I decided to ramp up the traditional Italian pasta dish of orechiette with Italian sausage and broccoli rabe by adding some buttery, roasted parsnips and a drizzle of tangy balsamic vinegar. The vinegar combines very well with the melted butter, anchovy paste, and garlic that you cook the broccoli rabe in, and the tender parsnips add another layer of hearty buttery deliciousness to the entire dish. I think this re-created version of a classic would be welcomed by everyone who loves the original, and by those who may be tasting this hearty dish for the very first time!
(To view this recipe, click on the blue title of the blog post above*)
Orecchiette with Italian Sausage, Broccoli Rabe & Parsnips
Ingredients:
- 1 lb. orecchiette
- Olive oil
- 1 lb. Italian sausage, casings removed
- 1 Tablespoon unsalted butter
- crushed red pepper flakes
- 6 garlic cloves, thinly sliced
- 1 large bunch of broccoli rabe, stems removed, leaves and florets chopped into bite-sized pieces
- salt and pepper
- 1/2 cup dry white wine
- 1 lb. parsnips, peeled, ends trimmed, cut into 1 1/2-inch lengths
- fresh thyme
- Balsamic vinegar, for drizzling
- Pecorino cheese, for grating
Directions:
- Cook the pasta according to package directions, to al dente. Drain and place in a large mixing bowl.
- In the meantime, preheat the oven to 375 degrees. Spray a large foil-lined baking sheet with olive oil spray. Arrange the parsnips on the baking sheet in a single layer; drizzle with 1 Tablespoon of oil and season with ½ teaspoon of salt and a big grinding of black pepper. Sprinkle the parsnips with fresh thyme leaves, about ½ teaspoon total. Roast for 25-30 minutes or until tender.
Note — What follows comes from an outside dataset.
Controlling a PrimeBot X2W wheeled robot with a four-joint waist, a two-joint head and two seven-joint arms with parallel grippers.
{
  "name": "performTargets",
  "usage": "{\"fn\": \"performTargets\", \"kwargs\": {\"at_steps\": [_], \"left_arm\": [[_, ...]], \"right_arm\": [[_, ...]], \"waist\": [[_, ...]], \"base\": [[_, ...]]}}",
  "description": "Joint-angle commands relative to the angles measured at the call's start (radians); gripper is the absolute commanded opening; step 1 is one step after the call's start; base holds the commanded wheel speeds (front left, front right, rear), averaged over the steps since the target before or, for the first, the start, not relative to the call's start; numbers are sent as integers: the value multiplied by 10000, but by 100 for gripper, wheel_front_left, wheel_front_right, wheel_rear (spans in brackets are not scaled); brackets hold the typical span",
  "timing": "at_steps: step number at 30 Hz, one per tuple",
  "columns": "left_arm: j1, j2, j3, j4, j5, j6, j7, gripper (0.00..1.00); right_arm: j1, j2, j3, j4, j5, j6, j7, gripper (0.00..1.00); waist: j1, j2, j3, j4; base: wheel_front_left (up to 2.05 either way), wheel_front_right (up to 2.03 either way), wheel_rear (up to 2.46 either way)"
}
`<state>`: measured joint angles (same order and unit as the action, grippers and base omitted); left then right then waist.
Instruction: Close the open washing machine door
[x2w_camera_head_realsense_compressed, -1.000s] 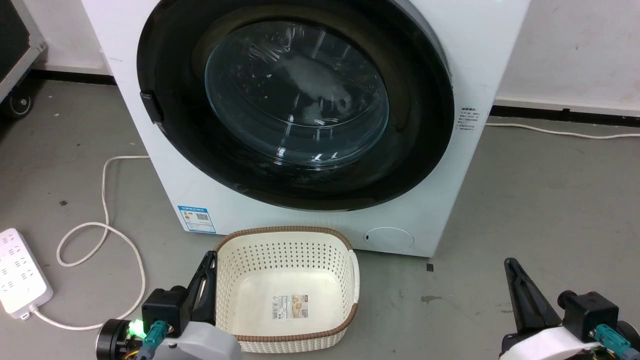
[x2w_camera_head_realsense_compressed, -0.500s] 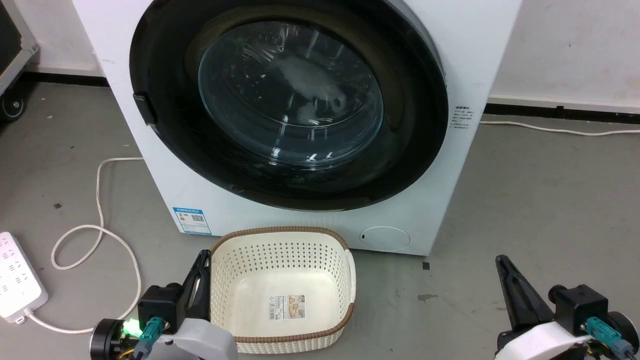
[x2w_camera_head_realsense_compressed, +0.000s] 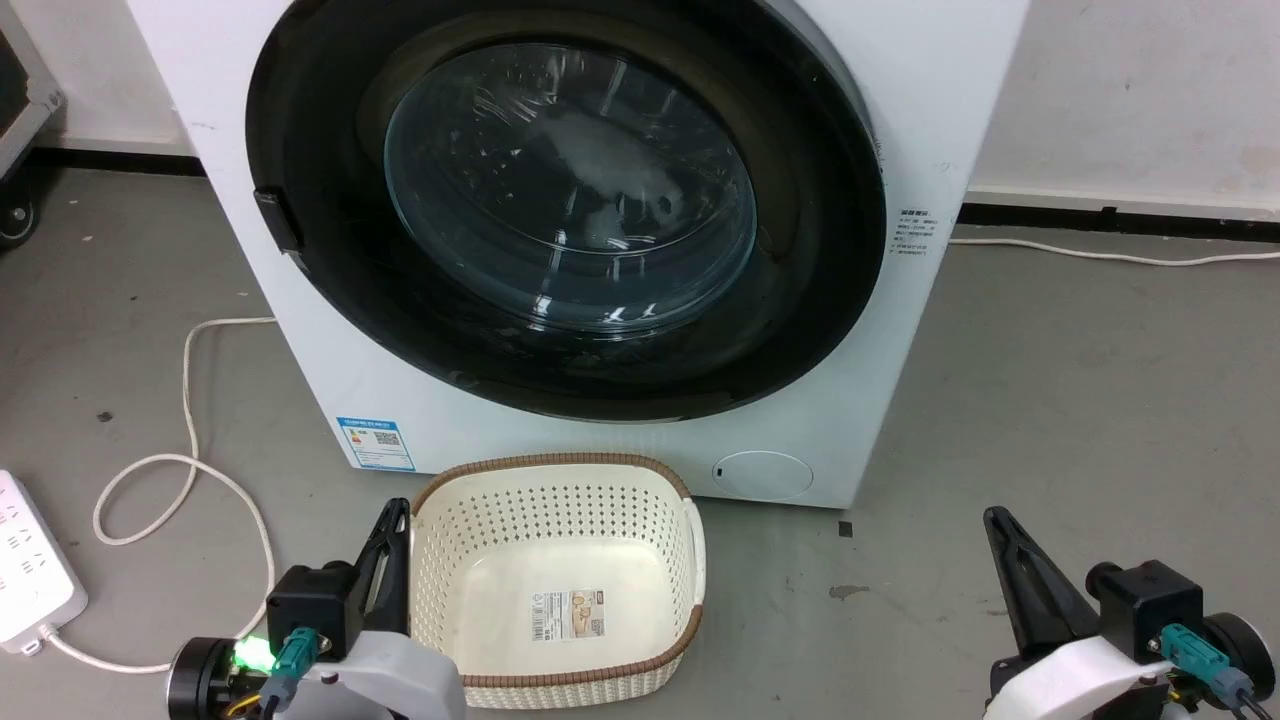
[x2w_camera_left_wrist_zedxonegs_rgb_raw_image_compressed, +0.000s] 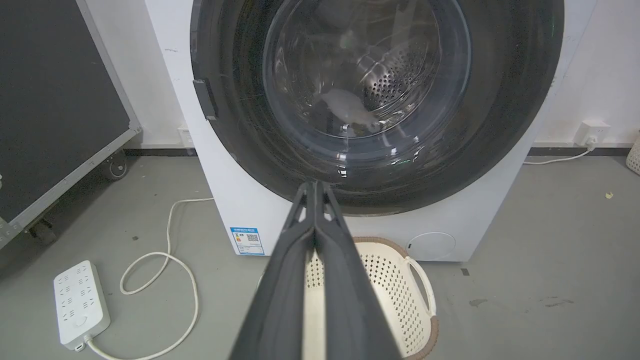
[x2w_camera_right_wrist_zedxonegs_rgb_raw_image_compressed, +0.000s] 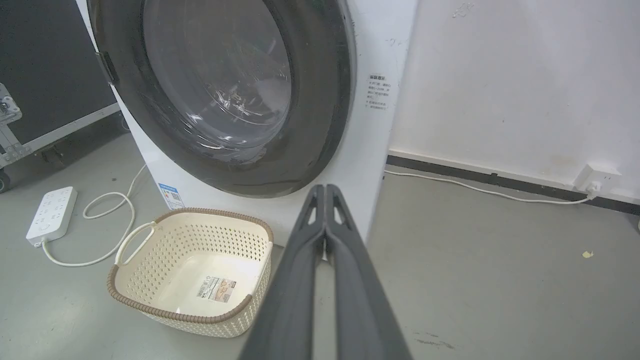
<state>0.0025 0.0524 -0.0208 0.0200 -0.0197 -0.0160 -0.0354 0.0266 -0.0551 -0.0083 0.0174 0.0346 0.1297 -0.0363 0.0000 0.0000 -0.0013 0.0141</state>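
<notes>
Above the floor (x2w_camera_head_realsense_compressed: 1050, 380), left pincer (x2w_camera_head_realsense_compressed: 396, 518) and right pincer (x2w_camera_head_realsense_compressed: 996, 520) sit clamped, empty.

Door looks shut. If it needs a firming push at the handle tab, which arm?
Left, probably: the left gripper sits below the handle tab of the washing machine door, while the right gripper lies rightward, past the washing machine.
</notes>
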Motion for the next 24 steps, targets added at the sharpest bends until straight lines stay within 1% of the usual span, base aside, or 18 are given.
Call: {"fn": "performTargets", "kwargs": {"at_steps": [1,24], "left_arm": [[-22,-11,44,-62,76,72,48,0],[-25,-22,208,-200,197,160,354,0]], "right_arm": [[-149,43,24,-92,-83,9,67,0],[-266,49,83,-174,-346,10,363,0]], "waist": [[0,0,1,-13],[0,0,13,-141]], "base": [[0,0,0],[0,0,0]]}}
- In a large straight-sided sauté pan or Dutch oven, sauté the Italian sausage until browned and crumbly, over medium heat, for approximately 10-12 minutes. Remove the sausage from the pan and melt the butter over medium heat along with another tablespoon of olive oil.
- Add in a pinch of crushed red pepper flakes, the anchovy paste, and the garlic– sauté for 1 minute. Add in the prepped broccoli rabe and season with ½ teaspoon salt and a big grinding of black pepper. Sauté for 5-7 minutes or until the greens are wilted. Add in the wine, reduce the heat to medium-low and cook until the wine reduces by half, about 5 minutes.
- Toss the pasta with the cooked sausage, broccoli rabe and cooked parsnips. Divide among pasta bowls and drizzle each with a teaspoon or so of balsamic vinegar, a touch more olive oil and some grated cheese.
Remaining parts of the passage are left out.